Every line between the one containing "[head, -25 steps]" and the last line of the data, both included, is to be set down exactly, and pictures are to be omitted.

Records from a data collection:
#####

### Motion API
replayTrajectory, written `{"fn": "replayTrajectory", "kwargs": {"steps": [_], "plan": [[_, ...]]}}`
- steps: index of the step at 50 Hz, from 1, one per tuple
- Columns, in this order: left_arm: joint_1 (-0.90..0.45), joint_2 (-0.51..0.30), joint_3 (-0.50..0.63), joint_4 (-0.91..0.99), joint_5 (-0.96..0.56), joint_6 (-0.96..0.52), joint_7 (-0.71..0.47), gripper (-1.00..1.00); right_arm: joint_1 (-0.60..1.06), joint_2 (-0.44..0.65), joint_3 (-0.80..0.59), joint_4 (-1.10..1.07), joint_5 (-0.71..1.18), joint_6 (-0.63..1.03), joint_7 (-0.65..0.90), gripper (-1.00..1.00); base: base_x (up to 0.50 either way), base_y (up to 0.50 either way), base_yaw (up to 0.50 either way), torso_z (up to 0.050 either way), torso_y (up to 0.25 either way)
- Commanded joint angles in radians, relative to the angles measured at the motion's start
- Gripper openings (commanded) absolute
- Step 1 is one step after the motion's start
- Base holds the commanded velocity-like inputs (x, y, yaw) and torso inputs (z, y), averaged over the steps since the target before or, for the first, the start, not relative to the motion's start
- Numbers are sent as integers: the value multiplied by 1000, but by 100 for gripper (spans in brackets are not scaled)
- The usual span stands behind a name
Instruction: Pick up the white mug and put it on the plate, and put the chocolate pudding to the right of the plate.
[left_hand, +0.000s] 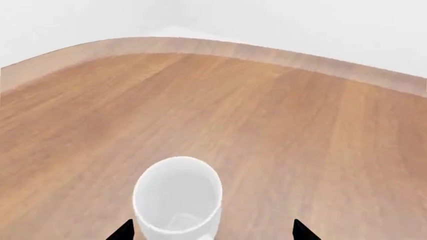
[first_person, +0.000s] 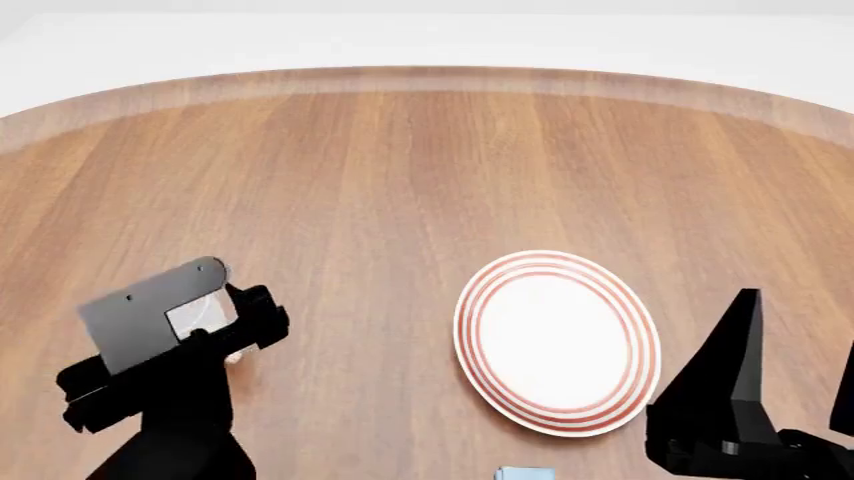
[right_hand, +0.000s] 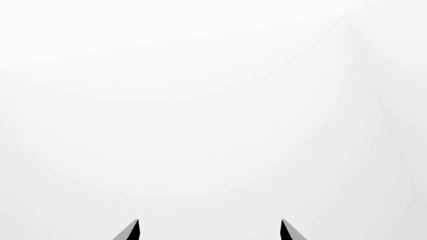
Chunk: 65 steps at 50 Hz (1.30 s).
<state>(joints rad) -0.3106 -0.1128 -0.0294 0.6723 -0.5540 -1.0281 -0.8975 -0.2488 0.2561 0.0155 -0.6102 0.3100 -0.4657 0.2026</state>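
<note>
The white mug (left_hand: 177, 195) stands upright on the wooden table, seen from above in the left wrist view. My left gripper (left_hand: 213, 232) is open around it, with the mug nearer one black fingertip (left_hand: 123, 231) than the other. In the head view the left arm (first_person: 174, 340) hides almost all of the mug. The plate (first_person: 558, 340), white with red rings, lies bare at centre right. A light blue corner of the chocolate pudding (first_person: 525, 473) shows at the bottom edge, in front of the plate. My right gripper (right_hand: 209, 231) is open, raised and facing a white wall, holding nothing.
The round wooden table's far edge (first_person: 427, 80) curves across the back, with white floor or wall beyond. The right arm (first_person: 727, 400) rises at the plate's right side.
</note>
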Motion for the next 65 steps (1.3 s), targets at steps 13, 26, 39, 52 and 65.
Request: {"fn": "replayTrajectory", "kwargs": {"steps": [13, 26, 39, 52, 65], "plan": [[-125, 102, -5, -221, -46, -50, -239, 100, -5, -6, 9, 0, -17, -5, -19, 100, 0, 0, 0, 0, 0], [-100, 99, -25, -379, -82, 107, -293, 100, -3, -3, -1, 10, -22, -8, -17, 100, 0, 0, 0, 0, 0], [-109, 85, -15, -489, -131, 209, -304, 100, -4, 3, -9, 6, -23, -8, -13, 100, 0, 0, 0, 0, 0], [-122, 82, -1, -518, -198, 270, -311, 100, -5, 7, -17, 13, -25, -14, -11, 100, 0, 0, 0, 0, 0], [-148, 70, 29, -520, -248, 299, -297, 100, -6, 12, -20, 16, -22, -19, -6, 100, 0, 0, 0, 0, 0]]}}
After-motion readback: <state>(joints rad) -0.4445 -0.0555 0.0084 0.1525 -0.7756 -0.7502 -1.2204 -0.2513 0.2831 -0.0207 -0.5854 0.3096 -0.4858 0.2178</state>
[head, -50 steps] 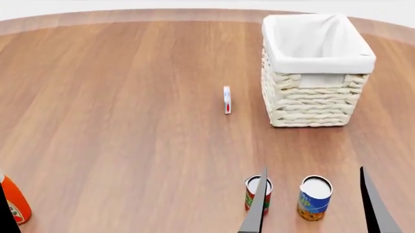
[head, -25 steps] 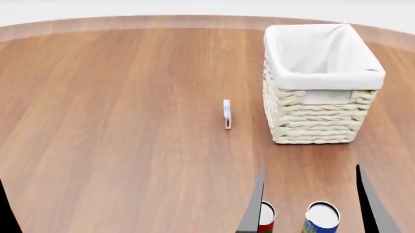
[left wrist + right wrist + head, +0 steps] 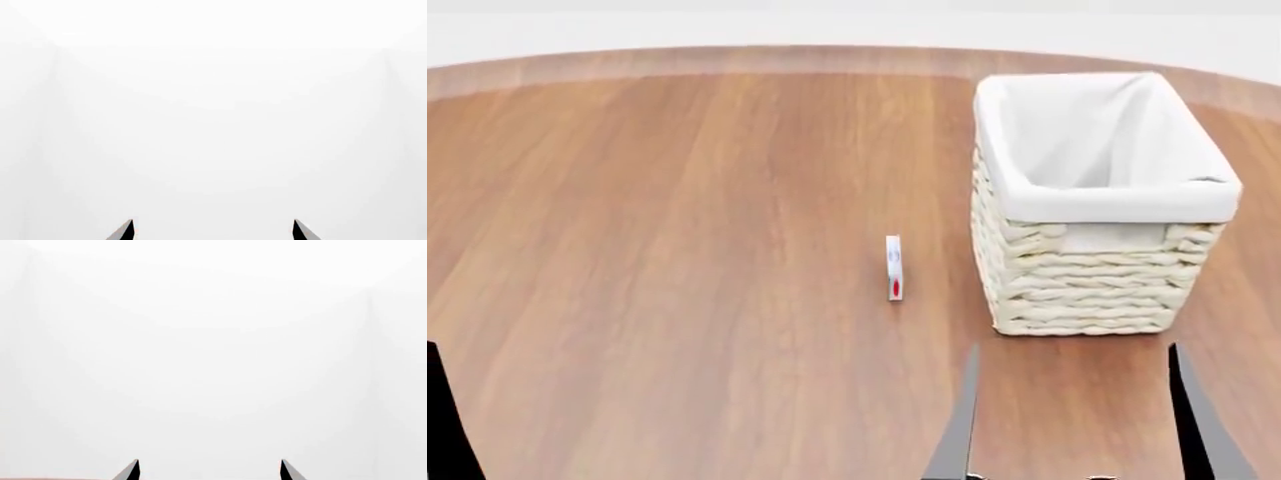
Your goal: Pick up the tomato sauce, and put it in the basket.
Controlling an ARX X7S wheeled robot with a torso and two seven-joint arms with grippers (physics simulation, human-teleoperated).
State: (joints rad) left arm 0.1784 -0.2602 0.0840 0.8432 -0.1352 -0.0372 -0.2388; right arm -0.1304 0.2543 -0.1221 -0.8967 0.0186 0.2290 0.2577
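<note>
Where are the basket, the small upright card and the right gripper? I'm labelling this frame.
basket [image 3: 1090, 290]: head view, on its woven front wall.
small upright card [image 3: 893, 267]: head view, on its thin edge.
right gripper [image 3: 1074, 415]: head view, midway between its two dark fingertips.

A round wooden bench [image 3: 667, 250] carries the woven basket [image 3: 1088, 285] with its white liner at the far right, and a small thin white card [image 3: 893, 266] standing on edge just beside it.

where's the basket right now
In the head view the basket stands on the wooden table, far right side, beyond the right tool, with a small white packet just to its left.
</note>
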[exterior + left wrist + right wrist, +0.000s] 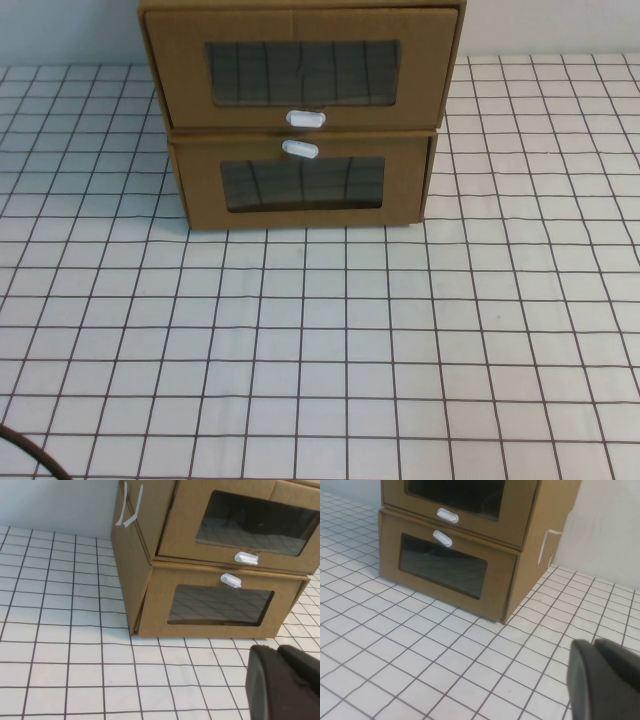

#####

Reply to the exercise:
[head, -25 steps] 
[left wrist + right wrist + head, +0 steps] 
Your goal: Pick up the tomato sauce, and put it in the basket.
Controlling an ARX X7S wheeled robot with a torso and two seven-joint arms with grippers (physics simulation, human-teleoperated).
State: (joints rad) left arm 0.1784 -0.2602 0.0840 0.8432 -0.1352 -0.0372 -0.2388; right arm -0.1304 0.2543 -0.1221 -0.8967 0.0186 0.2290 0.2577
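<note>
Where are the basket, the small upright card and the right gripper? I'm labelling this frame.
basket [image 3: 1090, 290]: head view, on its woven front wall.
small upright card [image 3: 893, 267]: head view, on its thin edge.
right gripper [image 3: 1074, 415]: head view, midway between its two dark fingertips.

A round wooden bench [image 3: 667, 250] carries the woven basket [image 3: 1088, 285] with its white liner at the far right, and a small thin white card [image 3: 893, 266] standing on edge just beside it.

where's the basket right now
In the head view the basket stands on the wooden table, far right side, beyond the right tool, with a small white packet just to its left.
</note>
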[exterior + left wrist + right wrist, +0.000s] 

That completes the output for this exercise.